タイトルに「Redemption≒贖罪」とある通り、『RDR』で描かれるのは、かつて悪事に手を染めた人物が、その罪と対峙する物語である。だが、贖罪の舞台となる世界は、「果たして本当に罪と向き合わなければならないのか? それで何かが変わるのか?」と思うくらいには多くの問題を抱えていて、無法者の時代が終わろうとも、「悪魔のパイ」は変わらずそこにあり続ける。その現実を直視してもなお、贖罪を果たすため、あるいは未来へと意志を繋ぐため、主人公たちはたとえ自身の命を投げ売ってでも役目を全うしようとする。そうして、彼らは再び荒野へと馬を走らせる。

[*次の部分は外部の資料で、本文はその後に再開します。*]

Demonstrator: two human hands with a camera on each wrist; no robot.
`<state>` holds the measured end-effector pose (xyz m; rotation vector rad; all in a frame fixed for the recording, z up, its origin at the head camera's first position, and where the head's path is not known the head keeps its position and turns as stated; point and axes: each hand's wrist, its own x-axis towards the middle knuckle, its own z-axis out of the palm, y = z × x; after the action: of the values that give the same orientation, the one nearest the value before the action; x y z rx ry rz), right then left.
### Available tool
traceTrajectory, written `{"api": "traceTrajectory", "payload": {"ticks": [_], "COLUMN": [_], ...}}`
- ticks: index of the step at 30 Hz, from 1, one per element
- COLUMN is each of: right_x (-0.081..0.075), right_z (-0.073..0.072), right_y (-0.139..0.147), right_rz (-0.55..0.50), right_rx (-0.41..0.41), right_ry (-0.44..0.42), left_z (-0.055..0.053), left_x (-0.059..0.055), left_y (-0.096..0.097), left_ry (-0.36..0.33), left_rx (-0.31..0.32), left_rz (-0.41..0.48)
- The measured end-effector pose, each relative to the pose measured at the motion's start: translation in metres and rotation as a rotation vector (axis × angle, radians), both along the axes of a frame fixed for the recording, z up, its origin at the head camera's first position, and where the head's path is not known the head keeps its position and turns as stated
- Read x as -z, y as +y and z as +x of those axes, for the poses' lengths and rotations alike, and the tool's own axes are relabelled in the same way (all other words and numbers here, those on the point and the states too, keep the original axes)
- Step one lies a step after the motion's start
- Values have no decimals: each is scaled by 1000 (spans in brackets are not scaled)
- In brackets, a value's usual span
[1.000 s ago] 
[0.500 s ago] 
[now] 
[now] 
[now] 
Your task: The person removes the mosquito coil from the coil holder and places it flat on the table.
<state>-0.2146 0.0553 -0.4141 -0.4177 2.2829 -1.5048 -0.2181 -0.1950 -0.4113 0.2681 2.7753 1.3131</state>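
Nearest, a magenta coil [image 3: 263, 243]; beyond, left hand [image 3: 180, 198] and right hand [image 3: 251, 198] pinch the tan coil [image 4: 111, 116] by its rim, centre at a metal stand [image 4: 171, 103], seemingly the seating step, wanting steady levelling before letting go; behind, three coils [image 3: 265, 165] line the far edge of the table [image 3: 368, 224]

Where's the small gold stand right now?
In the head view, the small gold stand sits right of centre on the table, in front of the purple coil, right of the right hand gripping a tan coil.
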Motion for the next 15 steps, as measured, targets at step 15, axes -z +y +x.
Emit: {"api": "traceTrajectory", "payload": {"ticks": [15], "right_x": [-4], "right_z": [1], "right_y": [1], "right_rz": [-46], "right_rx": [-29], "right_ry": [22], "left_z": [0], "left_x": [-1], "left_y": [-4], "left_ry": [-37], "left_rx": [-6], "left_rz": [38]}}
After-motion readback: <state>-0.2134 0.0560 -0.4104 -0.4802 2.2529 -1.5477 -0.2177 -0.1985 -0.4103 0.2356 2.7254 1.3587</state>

「Devil’s Pie」が収録された『Voodoo』は大きな反響をもたらし、特に収録曲の「Untitled(How Does It Feel)」のMVは、(当時、あるいは現代においても類のないほどに)ディアンジェロの持つ非マチズモ的な官能性を全面に打ち出したことで、セックス・シンボルとしての印象をこれ以上ないほどに強めることになる(本稿では詳しく触れないが、ジョンもまた、有害な男性性に溺れることなく、男性中心の社会のなかで生きる女性に敬意を抱いており、その点もディアンジェロの価値観に通ずる部分があるように思う)。
そうした期待を過度に意識した結果、アルバムリリース以降、2000年代中頃のディアンジェロは問題行動が相次ぎ、幾つかの犯罪を犯すに至ってしまう。それは、自身に寄せられた欲望に対する反発でもあったのだろう。この出来事は、ディアンジェロほどの才能をもってしても、消費のサイクルから逃れ、ただ「平穏に芸術を届ける」ことがいかに困難であるかを示している。
単純な勧善懲悪ではなく、その歪な構造のなかで「信念を持って生きる」ことの難しさや悲哀を淡々と、しかし濃密に描いた『RDR』のような作品は他にない。それは同時に、ディアンジェロが作品を通して描いてきたテーマにも通ずるものがあるように思えてならないのである。